### MATERIAL PROVIDED
━━━━━━━━

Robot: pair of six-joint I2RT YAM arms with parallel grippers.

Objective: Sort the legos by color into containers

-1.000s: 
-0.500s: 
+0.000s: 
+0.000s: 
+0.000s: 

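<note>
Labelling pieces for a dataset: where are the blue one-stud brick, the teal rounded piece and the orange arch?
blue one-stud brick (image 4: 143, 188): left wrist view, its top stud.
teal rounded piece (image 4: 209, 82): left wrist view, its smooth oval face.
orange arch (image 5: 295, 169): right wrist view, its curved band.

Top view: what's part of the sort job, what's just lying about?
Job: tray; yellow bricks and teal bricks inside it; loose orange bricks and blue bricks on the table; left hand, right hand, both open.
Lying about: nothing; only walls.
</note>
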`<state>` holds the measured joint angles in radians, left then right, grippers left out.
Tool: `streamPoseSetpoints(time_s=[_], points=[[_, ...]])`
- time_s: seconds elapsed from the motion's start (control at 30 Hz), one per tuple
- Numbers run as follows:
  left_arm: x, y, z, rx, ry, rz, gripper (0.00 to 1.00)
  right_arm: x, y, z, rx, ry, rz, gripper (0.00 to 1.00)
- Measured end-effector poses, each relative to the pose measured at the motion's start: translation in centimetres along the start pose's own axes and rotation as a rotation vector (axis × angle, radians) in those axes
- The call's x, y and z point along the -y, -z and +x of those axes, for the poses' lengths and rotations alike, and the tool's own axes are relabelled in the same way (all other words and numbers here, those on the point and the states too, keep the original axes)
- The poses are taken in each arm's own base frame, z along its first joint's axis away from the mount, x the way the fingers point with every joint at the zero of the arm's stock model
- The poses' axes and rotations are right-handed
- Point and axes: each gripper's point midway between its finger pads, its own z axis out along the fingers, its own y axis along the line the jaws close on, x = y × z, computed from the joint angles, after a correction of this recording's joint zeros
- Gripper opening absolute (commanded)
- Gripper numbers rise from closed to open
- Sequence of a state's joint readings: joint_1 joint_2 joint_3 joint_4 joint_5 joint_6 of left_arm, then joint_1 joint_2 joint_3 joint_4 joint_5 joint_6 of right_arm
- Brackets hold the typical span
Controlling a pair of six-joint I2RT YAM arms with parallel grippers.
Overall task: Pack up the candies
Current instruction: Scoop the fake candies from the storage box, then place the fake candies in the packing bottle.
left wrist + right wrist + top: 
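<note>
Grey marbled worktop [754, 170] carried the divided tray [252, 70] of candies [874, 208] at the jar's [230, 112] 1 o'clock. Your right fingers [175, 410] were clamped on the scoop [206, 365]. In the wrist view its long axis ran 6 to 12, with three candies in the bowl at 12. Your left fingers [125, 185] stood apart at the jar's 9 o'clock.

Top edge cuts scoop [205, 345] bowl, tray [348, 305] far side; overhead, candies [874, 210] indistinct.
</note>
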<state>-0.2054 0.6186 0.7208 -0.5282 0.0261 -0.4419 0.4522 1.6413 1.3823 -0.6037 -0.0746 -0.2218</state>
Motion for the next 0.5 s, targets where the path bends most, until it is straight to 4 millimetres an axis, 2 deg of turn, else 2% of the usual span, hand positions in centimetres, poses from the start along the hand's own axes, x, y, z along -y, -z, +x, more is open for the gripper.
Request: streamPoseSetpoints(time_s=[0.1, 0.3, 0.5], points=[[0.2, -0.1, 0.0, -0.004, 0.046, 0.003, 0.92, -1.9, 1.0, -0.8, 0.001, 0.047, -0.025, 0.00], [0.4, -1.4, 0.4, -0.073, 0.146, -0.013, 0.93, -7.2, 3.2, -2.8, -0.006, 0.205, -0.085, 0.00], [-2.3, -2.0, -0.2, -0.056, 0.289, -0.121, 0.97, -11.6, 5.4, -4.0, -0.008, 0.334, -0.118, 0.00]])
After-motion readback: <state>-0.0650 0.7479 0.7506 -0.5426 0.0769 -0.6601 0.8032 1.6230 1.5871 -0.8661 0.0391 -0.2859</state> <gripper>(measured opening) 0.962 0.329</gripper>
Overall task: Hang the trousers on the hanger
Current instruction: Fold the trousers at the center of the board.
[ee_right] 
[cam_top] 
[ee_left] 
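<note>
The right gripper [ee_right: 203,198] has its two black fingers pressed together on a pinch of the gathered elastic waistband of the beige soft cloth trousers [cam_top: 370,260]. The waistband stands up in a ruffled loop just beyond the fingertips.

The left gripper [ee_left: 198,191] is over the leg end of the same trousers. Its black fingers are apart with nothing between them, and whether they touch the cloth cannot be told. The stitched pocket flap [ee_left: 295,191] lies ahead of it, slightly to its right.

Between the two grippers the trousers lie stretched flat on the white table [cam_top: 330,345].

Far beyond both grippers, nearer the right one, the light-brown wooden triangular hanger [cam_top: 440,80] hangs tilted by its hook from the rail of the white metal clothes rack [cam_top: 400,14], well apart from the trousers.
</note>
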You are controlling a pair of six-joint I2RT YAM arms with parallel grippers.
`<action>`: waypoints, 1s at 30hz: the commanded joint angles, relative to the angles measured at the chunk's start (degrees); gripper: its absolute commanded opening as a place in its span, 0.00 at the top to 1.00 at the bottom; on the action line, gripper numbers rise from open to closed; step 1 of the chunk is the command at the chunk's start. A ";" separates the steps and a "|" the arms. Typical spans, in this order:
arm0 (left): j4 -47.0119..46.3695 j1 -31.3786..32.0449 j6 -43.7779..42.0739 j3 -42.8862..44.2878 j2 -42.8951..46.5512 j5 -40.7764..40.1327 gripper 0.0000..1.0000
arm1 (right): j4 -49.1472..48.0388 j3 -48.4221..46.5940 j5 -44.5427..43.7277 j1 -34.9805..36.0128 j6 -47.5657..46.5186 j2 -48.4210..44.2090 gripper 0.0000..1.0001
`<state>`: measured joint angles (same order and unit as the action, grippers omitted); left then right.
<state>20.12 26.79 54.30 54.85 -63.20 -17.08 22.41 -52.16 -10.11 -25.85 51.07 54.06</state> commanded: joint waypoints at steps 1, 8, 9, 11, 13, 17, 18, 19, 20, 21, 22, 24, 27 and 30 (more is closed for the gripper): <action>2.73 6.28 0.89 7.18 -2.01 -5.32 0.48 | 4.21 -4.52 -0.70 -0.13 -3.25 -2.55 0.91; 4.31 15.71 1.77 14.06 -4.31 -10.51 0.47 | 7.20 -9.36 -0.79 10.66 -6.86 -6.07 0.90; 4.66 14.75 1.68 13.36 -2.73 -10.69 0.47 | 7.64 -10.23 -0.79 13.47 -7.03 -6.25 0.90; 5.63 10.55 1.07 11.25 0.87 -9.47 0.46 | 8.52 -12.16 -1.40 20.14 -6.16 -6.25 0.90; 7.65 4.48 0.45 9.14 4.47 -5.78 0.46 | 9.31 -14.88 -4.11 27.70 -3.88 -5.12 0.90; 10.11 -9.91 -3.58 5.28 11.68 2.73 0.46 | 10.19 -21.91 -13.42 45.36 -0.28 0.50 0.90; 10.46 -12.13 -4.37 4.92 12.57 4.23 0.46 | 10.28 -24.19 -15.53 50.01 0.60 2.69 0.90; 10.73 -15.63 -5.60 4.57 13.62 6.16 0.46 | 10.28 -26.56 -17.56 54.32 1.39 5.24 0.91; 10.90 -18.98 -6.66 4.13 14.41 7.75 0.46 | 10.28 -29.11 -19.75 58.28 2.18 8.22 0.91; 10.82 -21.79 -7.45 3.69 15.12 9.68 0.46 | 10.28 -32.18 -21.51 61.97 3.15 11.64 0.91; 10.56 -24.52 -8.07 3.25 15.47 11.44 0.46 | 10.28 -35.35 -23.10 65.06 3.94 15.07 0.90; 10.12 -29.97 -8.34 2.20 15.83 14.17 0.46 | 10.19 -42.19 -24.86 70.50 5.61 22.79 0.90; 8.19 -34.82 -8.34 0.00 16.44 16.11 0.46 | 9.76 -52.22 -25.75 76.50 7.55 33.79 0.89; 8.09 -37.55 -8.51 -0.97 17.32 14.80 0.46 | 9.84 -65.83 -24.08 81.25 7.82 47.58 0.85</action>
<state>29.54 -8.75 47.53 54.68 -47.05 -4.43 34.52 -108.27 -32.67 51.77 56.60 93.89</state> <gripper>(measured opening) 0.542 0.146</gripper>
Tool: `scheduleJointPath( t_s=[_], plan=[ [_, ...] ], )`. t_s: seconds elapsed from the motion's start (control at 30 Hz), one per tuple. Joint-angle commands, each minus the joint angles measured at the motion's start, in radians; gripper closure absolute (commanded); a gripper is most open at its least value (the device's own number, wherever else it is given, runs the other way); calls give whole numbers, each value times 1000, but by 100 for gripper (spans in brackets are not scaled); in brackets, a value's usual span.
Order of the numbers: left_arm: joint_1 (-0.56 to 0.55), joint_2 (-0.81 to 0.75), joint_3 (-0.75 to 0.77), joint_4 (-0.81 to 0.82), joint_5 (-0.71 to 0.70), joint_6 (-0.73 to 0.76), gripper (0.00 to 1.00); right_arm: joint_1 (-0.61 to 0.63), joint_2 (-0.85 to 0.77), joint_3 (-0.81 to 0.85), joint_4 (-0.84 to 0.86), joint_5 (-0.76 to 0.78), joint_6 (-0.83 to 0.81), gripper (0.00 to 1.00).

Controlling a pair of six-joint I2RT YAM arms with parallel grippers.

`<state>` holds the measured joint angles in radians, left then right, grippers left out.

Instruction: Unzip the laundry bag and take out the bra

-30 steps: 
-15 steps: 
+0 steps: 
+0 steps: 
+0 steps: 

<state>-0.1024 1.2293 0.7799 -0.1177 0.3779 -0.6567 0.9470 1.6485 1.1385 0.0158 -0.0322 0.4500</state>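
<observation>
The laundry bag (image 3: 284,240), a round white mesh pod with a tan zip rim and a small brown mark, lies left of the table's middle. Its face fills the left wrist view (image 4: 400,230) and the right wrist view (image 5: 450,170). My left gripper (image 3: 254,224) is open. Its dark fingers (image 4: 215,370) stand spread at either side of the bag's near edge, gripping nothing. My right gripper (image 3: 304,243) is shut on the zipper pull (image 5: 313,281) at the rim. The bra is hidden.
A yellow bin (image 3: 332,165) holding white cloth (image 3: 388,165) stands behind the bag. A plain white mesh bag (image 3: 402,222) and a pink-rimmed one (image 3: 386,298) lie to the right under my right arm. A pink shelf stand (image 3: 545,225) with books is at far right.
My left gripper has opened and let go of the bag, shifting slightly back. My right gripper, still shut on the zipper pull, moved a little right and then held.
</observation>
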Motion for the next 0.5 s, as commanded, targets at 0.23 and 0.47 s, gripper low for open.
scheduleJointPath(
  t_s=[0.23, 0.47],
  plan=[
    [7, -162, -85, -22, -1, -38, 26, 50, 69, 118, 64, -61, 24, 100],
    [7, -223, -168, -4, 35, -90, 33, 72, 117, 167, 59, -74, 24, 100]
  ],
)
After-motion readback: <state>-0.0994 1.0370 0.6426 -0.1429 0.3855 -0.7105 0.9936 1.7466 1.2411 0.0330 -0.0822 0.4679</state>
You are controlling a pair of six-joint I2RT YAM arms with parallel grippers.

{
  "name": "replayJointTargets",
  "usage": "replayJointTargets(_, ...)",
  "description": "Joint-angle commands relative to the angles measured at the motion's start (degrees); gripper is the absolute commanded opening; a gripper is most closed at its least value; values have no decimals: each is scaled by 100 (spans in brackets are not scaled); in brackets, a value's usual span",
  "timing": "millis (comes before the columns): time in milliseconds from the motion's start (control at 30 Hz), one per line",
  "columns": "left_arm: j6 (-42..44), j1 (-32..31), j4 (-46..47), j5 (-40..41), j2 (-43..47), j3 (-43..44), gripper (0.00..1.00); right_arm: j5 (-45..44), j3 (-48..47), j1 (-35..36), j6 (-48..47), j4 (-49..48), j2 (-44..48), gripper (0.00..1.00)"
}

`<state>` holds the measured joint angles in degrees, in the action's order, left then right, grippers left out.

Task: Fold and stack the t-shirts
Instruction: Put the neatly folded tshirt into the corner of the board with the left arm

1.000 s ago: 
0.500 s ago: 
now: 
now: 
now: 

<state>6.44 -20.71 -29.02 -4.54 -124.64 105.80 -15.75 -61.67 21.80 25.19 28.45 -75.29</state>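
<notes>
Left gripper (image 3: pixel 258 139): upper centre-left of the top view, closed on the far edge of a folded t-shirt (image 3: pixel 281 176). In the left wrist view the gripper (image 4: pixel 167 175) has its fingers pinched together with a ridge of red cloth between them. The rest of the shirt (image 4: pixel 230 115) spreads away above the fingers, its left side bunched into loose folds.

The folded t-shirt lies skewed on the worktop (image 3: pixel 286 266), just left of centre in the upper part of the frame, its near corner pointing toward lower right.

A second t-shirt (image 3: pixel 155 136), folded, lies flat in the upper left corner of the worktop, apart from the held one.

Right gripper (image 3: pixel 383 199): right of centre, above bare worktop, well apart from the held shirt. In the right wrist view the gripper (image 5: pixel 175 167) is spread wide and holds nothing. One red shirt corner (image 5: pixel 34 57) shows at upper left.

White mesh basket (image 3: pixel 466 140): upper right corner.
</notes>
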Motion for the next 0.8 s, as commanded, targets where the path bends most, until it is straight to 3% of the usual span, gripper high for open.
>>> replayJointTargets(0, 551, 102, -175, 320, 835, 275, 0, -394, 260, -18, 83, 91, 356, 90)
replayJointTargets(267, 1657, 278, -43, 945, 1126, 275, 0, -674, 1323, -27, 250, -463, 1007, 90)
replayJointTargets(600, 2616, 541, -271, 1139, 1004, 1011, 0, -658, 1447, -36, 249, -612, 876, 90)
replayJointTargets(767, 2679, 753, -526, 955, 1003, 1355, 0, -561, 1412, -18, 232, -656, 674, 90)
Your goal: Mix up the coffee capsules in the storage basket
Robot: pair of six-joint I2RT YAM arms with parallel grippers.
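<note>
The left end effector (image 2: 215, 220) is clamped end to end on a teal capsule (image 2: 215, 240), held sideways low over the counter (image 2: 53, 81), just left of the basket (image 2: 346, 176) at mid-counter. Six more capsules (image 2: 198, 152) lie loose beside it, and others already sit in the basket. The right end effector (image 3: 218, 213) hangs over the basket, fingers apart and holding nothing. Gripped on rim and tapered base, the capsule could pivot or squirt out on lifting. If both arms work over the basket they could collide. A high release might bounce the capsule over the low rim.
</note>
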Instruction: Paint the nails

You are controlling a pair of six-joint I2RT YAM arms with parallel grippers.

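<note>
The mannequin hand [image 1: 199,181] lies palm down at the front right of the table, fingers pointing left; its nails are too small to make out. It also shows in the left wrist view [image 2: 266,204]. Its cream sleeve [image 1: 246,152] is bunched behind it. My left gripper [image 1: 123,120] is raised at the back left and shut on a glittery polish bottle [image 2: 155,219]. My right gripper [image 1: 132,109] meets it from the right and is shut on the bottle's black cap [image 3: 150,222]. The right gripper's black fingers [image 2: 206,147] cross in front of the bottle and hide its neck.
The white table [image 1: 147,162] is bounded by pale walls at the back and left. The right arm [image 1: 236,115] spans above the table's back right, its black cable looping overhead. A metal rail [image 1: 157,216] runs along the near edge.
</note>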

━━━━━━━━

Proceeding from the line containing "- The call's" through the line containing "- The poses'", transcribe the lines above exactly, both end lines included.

- The call's x, y and z point along the -y, -z and +x of those axes, for the poses' lengths and rotations alike, and the tool's own axes are relabelled in the same way (all other words and numbers here, those on the point and the states too, keep the original axes)
- The poses are taken in each arm's own base frame, z along its first joint's axis away from the mount, x the way the fingers point with every joint at the zero of the arm's stock model
- The poses' axes and rotations are right-handed

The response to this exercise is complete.